The DevOps AI Toolkit Controller provides three main capabilities:

1. Solution CRD - Resource Tracking

Track and manage deployed Kubernetes resources as logical solutions:

  • Resource Grouping: Links all resources (Deployments, Services, etc.) that compose a logical solution
  • Intent Preservation: Stores the original user intent and deployment context
  • Metadata Storage: Captures deployment rationale, patterns, policies, and documentation links
  • Health Monitoring: Aggregates health status across all tracked resources
  • Automatic Cleanup: Deleting a Solution CR automatically deletes all child resources via ownerReferences

Works standalone - No external dependencies required.

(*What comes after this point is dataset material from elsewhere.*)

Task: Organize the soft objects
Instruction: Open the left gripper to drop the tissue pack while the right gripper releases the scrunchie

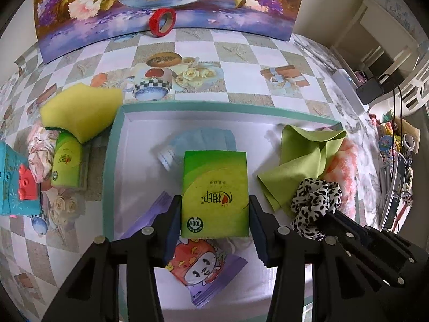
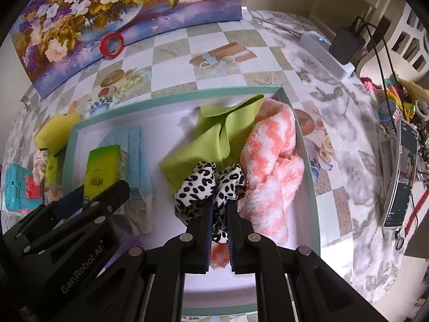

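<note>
While both grippers pointed down into the teal-rimmed box (image 1: 118, 123), the left gripper (image 1: 214, 209) clamped a green tissue pack (image 1: 214, 187) low over the box floor, above a purple wipes packet (image 1: 206, 268); the right gripper (image 2: 219, 209) had its jaws nearly closed, pinching a leopard-print scrunchie (image 2: 203, 187) betw. a green cloth (image 2: 214, 136) & a pink fluffy towel (image 2: 270, 166). Risk: scrunchie fabric may snag on the pads at release & lift back out; the tissue pack may land tilted on the packet & slide.

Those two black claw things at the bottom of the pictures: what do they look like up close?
Both are matte black plastic. The left gripper and right gripper each have two flat fingers lined with dark blue ribbed pads, jointed by round silver rivets. White lettering reads GenRobot.AI on the left one's side. No hands or sleeves show.
</note>
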A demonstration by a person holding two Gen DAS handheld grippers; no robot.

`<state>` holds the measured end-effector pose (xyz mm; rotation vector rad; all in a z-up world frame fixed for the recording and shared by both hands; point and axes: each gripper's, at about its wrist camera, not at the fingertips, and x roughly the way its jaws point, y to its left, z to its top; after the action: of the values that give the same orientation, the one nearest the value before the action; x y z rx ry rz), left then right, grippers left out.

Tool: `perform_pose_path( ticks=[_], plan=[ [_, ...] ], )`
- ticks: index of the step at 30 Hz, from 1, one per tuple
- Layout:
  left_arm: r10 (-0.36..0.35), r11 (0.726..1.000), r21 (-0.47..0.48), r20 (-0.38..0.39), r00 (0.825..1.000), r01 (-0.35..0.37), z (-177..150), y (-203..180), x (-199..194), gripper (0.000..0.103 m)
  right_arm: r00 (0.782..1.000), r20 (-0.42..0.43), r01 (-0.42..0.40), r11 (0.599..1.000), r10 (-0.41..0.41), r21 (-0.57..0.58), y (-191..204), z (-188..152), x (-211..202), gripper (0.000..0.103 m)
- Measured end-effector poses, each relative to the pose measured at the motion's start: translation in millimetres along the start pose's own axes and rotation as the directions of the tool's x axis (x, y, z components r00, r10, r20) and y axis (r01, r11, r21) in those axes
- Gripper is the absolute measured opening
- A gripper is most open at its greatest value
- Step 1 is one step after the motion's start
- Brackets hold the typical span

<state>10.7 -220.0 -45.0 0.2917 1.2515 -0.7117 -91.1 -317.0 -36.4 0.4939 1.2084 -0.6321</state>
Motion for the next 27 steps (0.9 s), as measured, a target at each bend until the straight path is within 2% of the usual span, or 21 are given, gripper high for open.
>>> perform_pose_path(
  ticks=[4,9,16,20,27],
  plan=[
    [-0.012,1.0,-0.023,-0.007,1.0,0.011,3,4,-8,0.061,1.0,0.019,0.004,1.0,-0.004,-0.001,1,1,-8,0.014],
    [-0.026,0.999,-0.043,-0.006,1.0,0.025,5,10,-17,0.069,0.999,0.037,-0.002,1.0,0.002,0.005,0,2,-17,0.014],
    [-0.004,0.997,-0.081,0.017,1.0,0.005,7,22,-36,0.07,0.997,0.078,-0.014,1.0,0.013,0.003,0,3,-33,0.014],
    [0.013,0.994,-0.11,0.006,1.0,-0.012,5,31,-39,0.071,0.997,0.08,-0.009,1.0,0.009,-0.003,2,3,-34,0.018],
    [0.081,0.983,-0.163,-0.039,0.996,-0.086,0,50,-33,0.071,0.997,0.07,0.009,1.0,-0.008,-0.007,2,2,-29,0.019]
  ],
)
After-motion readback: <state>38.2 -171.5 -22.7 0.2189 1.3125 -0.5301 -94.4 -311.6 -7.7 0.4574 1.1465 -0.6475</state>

2. RemediationPolicy CRD - Event-Driven Remediation

Monitor Kubernetes events and automatically remediate issues using the DevOps AI Toolkit:

  • Event Watching: Configurable filtering of Kubernetes events by type, reason, and involved objects
  • Automatic Mode: System detects, analyzes, and fixes issues without human intervention
  • Manual Mode: System provides remediation recommendations via Slack for human execution
  • Slack Notifications: Rich notifications with remediation results and next steps
  • Rate Limiting: Prevents event storms with configurable cooldowns
  • Status Reporting: Comprehensive observability through status updates

Requires DevOps AI Toolkit MCP for AI-powered analysis.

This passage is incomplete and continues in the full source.